TASK DIRECTIONS = Within the entries underneath, how many lines include the string "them"? State only the number.

(Collected data entries)
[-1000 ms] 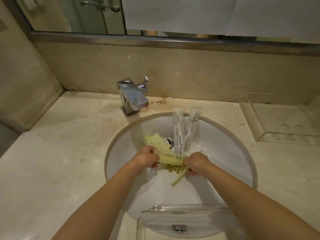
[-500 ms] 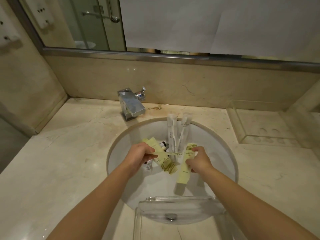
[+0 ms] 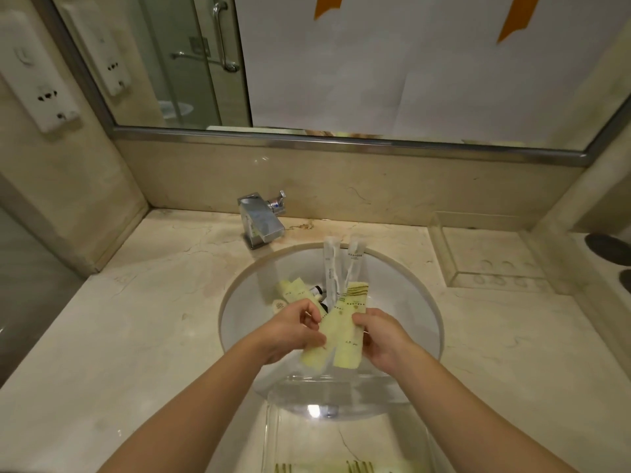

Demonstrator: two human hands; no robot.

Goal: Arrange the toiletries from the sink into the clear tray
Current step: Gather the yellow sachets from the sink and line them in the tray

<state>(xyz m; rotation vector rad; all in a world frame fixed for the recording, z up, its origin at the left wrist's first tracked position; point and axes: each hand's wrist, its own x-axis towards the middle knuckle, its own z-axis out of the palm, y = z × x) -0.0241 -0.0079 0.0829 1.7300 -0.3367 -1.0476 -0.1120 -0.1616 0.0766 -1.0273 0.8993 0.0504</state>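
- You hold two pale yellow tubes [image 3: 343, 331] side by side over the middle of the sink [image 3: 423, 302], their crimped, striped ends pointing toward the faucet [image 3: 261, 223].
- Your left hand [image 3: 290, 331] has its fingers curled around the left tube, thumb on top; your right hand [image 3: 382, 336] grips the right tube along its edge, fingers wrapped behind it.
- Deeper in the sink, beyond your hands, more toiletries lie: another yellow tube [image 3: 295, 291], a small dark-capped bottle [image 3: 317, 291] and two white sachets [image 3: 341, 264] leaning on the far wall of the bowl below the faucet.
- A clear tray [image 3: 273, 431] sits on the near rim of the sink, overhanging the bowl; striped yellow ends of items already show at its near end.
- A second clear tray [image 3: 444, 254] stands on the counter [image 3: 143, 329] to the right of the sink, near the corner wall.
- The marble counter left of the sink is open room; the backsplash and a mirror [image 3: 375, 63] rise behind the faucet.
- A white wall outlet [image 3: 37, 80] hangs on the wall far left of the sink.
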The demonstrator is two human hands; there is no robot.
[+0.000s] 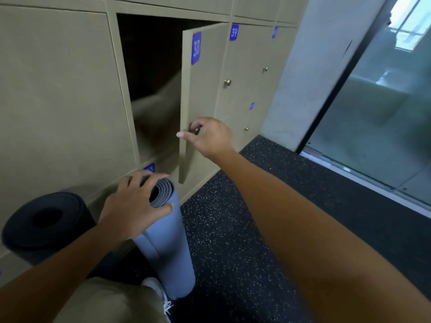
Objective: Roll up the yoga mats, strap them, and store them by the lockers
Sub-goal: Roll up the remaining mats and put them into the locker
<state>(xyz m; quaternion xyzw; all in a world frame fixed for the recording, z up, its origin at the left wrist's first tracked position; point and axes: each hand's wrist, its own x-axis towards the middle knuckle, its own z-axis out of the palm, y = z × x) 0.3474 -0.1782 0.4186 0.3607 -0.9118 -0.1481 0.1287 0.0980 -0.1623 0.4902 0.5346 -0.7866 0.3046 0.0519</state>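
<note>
A rolled blue-grey yoga mat (166,248) stands upright on the floor in front of the lockers. My left hand (134,206) grips its top end. A rolled black mat (44,222) leans against the locker base to the left. My right hand (207,136) pinches the small brass knob of locker door 38 (203,89), which stands swung open. The locker's inside (151,73) is dark, and I cannot tell what is in it. No strap shows on either mat.
Beige lockers (58,89) fill the wall, with door 39 (242,78) shut to the right. A dark speckled floor (245,229) runs to a frosted glass partition (377,113) at the right. My knee and white shoe (158,292) are below the blue mat.
</note>
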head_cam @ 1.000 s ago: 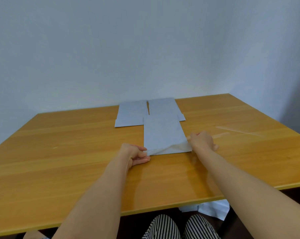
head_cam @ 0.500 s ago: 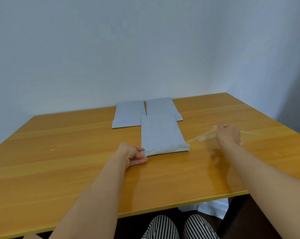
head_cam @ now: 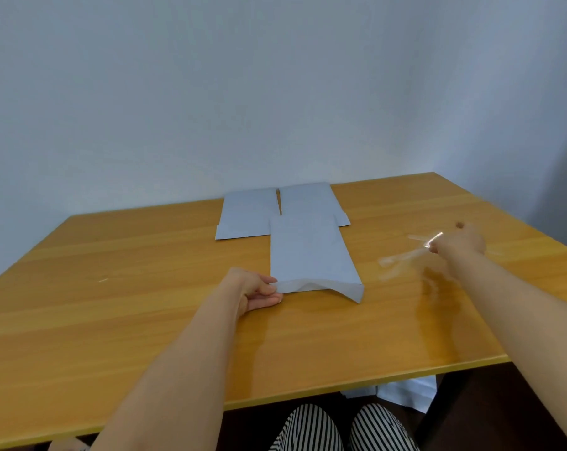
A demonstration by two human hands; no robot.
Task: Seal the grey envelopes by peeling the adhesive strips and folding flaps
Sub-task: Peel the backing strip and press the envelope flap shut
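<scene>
Envelopes number three, all flat grey paper rectangles on the glossy wooden bench. Nearest envelope lies between the hands, its flap crumpled and lifted at the near edge. Left hand pinches that flap's left corner. Right hand, blurred and well off to the right of the envelope, grips one thin, clear, shiny peeled strip. Beyond the hands, two more envelopes lie side by side.

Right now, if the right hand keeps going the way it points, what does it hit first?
Probably nothing on the table: the right hand, holding a peeled strip, points far-right over bare wood. Beyond the edge comes the wall; depth is unclear.
</scene>
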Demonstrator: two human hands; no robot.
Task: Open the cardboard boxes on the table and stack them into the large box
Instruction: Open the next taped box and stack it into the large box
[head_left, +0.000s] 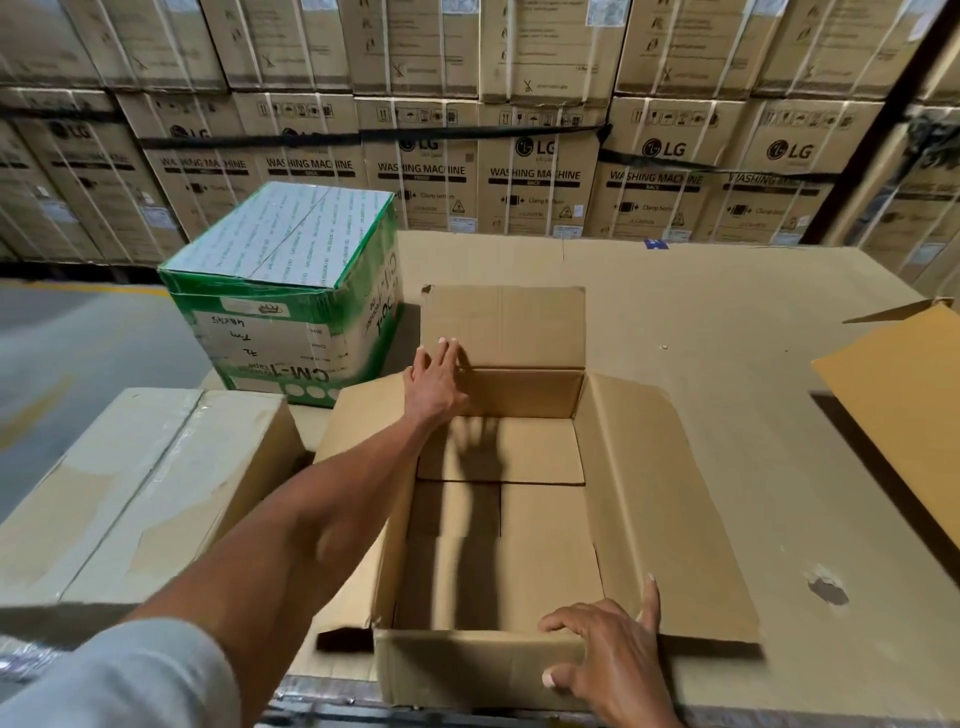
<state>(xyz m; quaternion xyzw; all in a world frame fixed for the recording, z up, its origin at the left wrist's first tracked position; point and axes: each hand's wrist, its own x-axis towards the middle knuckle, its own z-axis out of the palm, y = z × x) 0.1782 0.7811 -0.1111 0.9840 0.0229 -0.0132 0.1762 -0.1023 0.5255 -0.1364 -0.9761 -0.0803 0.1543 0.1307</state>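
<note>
An open brown cardboard box (540, 525) stands in front of me on the cardboard-covered table (727, 322), all its flaps folded outward and its inside empty. My left hand (436, 379) reaches across to the far left corner and presses flat on the far flap, fingers spread. My right hand (608, 654) grips the near wall at its right end, fingers over the rim. A closed taped brown box (140, 493) lies to the left. A closed green and white box (291, 291) stands behind it.
At the right edge a flap of a large open box (904, 395) juts into view. Stacked washing machine cartons (535, 171) form a wall behind the table. Grey floor (67, 353) lies to the left.
</note>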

TASK ANSWER = 4